Model Evaluation

This describes how to evaluate an ML model using the MLTK model evaluation command/API.

Note

This document focuses on the evaluation aspect of model development. Refer to the tutorials for end-to-end guides on how to develop an ML model.

Quick Reference

Overview

Model evaluation involves running test samples (i.e. new samples, not used for model training) through the trained model and comparing the trained model’s output versus the expected output.

The basic sequence for using the MLTK’s evaluation feature is:

  1. Add an evaluation “mixin” to the model specification script

  2. Train the model

  3. Invoke model evaluation using the Command-line or Python API

When evaluation completes, the model archive file is updated with the evaluation results. The evaluation results indicate how well the model might perform with real data.

Non-Quantized vs Quantized Model Evaluation

Two model files are generated at the end of training:

  • Keras Model - This is the non-quantized, actual model that was trained using float32 weights, file extension: .h5

  • Tensorflow-Lite Model - This is the converted, quantized model with int8 weights that can execute on an embedded device, file extension: .tflite (see Model Quantization)

Both these models should produce similar results, however, the .tflite model may be ~1-5% less accuracy than the .h5 due to the quantization (i.e. compression) of its weights.

By default, the evaluate command or evaluate_model API will use the .h5 model for evaluation.
Specify the --tflite option to evaluate using the .tflite (i.e. quantized) model.

Model Profiling vs Model Evaluation

It is important to note the difference between model profiling and model evaluation:

  • Model Profiling - Measure how efficiently a model executes (i.e. time & energy)

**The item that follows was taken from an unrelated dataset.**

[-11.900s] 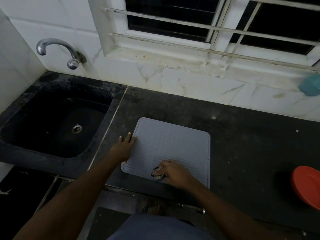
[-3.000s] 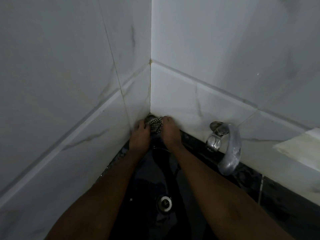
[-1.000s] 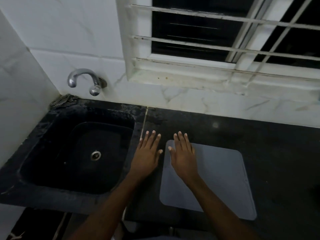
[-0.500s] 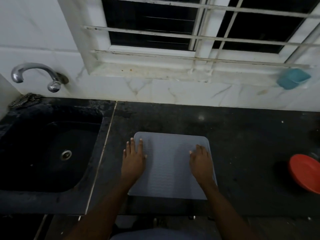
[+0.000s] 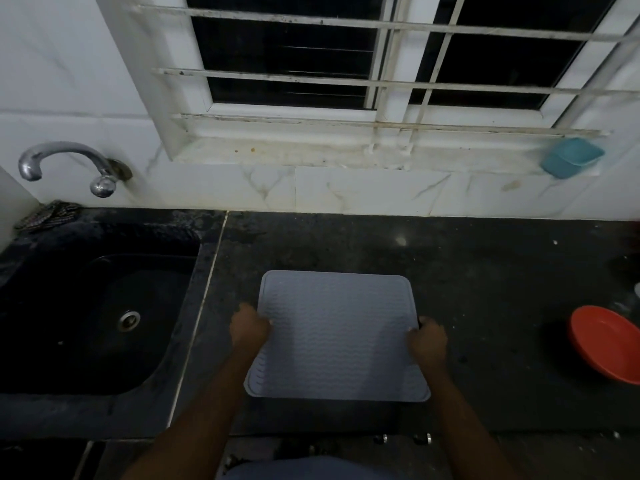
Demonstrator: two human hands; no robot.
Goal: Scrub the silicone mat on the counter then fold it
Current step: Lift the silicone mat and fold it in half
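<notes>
The grey silicone mat (image 5: 337, 336), ribbed with wavy lines, lies flat on the dark counter (image 5: 485, 289) in front of me. My left hand (image 5: 248, 330) is curled on the mat's left edge about halfway along it. My right hand (image 5: 427, 341) is curled on the right edge at the same height. Both sets of fingers are closed over the edges. The checkered scrub pad (image 5: 46, 214) lies in the back left corner behind the sink.
A black sink (image 5: 90, 317) with a drain sits left of the mat, a chrome tap (image 5: 69, 164) above it. A red bowl (image 5: 607, 348) stands at the counter's right end. A teal soap dish (image 5: 571, 161) rests on the window sill.
Both hands lay flat with fingers spread on the mat half a second ago; now they have slid outward and curled shut on its left and right edges.
</notes>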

  • Model Evaluation - Measure how well a model is able to make predictions (i.e. accuracy)

Model Specification

All model parameters are defined in the Model Specification script. This is a standard Python script that defines a MltkModel instance.

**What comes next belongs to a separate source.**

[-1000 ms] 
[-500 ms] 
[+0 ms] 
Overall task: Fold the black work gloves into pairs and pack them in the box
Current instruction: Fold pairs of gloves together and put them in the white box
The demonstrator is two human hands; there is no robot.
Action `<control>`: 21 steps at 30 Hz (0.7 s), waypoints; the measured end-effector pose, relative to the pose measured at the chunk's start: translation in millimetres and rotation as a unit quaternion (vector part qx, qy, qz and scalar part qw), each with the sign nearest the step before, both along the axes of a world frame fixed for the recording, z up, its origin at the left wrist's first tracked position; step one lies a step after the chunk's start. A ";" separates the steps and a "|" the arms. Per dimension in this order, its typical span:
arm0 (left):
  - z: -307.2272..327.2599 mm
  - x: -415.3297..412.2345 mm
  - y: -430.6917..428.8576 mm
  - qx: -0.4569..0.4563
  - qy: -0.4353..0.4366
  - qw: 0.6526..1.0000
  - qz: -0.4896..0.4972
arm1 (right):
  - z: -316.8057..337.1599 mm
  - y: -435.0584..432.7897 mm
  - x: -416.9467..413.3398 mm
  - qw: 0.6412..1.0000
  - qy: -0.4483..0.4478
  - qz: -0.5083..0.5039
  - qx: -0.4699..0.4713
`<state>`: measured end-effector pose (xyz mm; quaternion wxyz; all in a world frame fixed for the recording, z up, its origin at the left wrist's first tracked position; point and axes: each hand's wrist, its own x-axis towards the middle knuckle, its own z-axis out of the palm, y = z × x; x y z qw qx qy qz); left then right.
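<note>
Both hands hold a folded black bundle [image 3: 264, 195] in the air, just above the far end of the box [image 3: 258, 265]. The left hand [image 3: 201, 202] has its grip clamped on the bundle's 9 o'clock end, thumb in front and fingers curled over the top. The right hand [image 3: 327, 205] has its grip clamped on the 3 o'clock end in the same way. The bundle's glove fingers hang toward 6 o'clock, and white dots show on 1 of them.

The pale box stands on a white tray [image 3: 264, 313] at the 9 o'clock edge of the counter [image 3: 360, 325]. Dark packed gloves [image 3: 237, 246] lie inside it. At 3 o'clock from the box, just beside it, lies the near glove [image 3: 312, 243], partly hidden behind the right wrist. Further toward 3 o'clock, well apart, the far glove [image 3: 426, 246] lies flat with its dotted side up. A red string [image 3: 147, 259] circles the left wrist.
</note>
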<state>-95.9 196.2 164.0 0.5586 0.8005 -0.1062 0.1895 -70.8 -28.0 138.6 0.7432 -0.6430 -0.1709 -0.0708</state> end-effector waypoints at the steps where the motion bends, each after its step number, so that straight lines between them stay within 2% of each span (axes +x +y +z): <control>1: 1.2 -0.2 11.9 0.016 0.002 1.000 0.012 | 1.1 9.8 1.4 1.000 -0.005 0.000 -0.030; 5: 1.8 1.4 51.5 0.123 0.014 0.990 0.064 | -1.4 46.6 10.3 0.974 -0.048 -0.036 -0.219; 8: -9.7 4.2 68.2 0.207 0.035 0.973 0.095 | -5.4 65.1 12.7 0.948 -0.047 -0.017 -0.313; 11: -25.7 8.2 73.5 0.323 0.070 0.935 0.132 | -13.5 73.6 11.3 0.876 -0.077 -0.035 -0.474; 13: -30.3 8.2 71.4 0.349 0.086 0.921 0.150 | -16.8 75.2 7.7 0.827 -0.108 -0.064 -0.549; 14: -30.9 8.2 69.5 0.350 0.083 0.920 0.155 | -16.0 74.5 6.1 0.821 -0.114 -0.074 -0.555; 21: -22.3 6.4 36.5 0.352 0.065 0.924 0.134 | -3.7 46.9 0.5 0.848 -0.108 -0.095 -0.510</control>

To enable evaluation, the MltkModel instance must inherit an evaluation “mixin” such as:

For example, the following might be added to the top of my_model_v1.py:

# Define a new MyModel class which inherits the 
# MltkModel and several mixins
# @mltk_model
class MyModel(
    MltkModel, 
    TrainMixin, 
    AudioDatasetMixin, 
    EvaluateClassifierMixin
):
    """My Model's class object"""

# Instantiate the MyModel class
my_model = MyModel()

Here we define our model’s class object: MyModel.

Among other mixins, this custom class inherits EvaluateClassifierMixin which enables the MLTK’s evaluation feature with this classification model.

See the Model Specification documentation for more details.

Evaluation Results

The results generated by model evaluation are specific to the evaluation “mixin” used in the model specification:

EvaluateClassifierMixin

The EvaluateClassifierMixin is specific to “Classifier” models.
It returns a ClassifierEvaluationResults object.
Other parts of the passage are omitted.